The medical spa (MedSpa/MediSpa) market has expanded rapidly across the United States, driven by consumer demand for aesthetic procedures that sit somewhere between traditional beauty services and medical treatment.
MedSpas are frequently placed using standard Professional Liability or package policies that were never designed for the full scope of services being performed. In many cases, those placements are handled without healthcare specialization or a full understanding of the underlying clinical exposures.
The result is predictable: coverage gaps that do not become visible until a claim occurs.
At that point, the exposure does not stop with the insured. It extends directly to the agent in the form of Errors & Omissions (E&O) liability.

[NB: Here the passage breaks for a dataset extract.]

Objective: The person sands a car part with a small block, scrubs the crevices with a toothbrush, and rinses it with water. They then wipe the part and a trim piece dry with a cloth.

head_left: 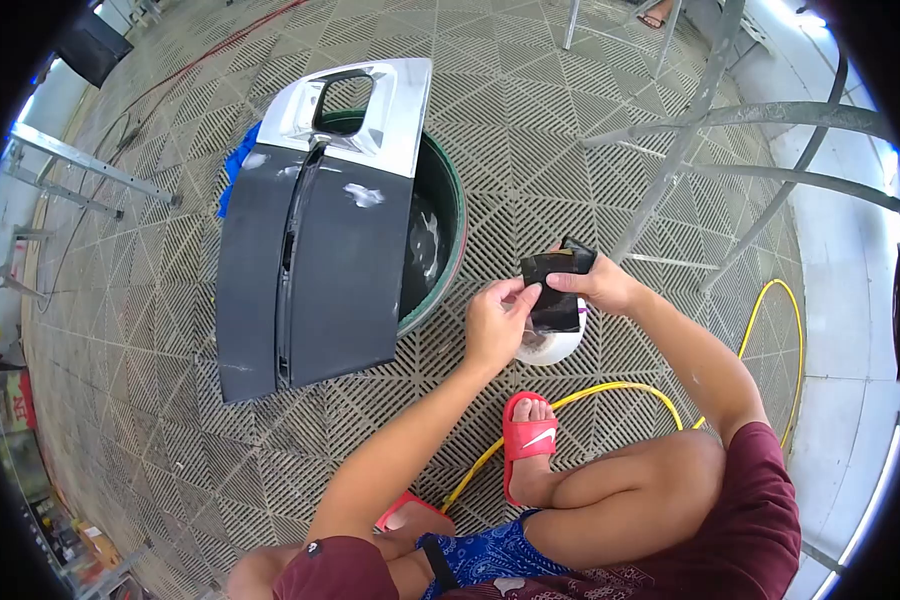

This article examines where those gaps come from, why disclosure is central to the problem, and how improper placement creates downstream E&O exposure for insurance agents.
One of the most common mistakes in placing MedSpa coverage is treating these businesses as homogenous.
They are not.
A MedSpa is defined not by a single service, but by a continuum of procedures, ranging from low-acuity cosmetic injections to higher-risk medical treatments. Two facilities may both identify as MedSpas, yet present entirely different risk profiles.
This variability is where proper placement starts to break down.
Without a healthcare-specific underwriting lens, it is easy to group services together that should be separated and evaluated independently. This is often where specialized wholesale partners add value early, by helping retail agents map services to actual risk categories before approaching the market.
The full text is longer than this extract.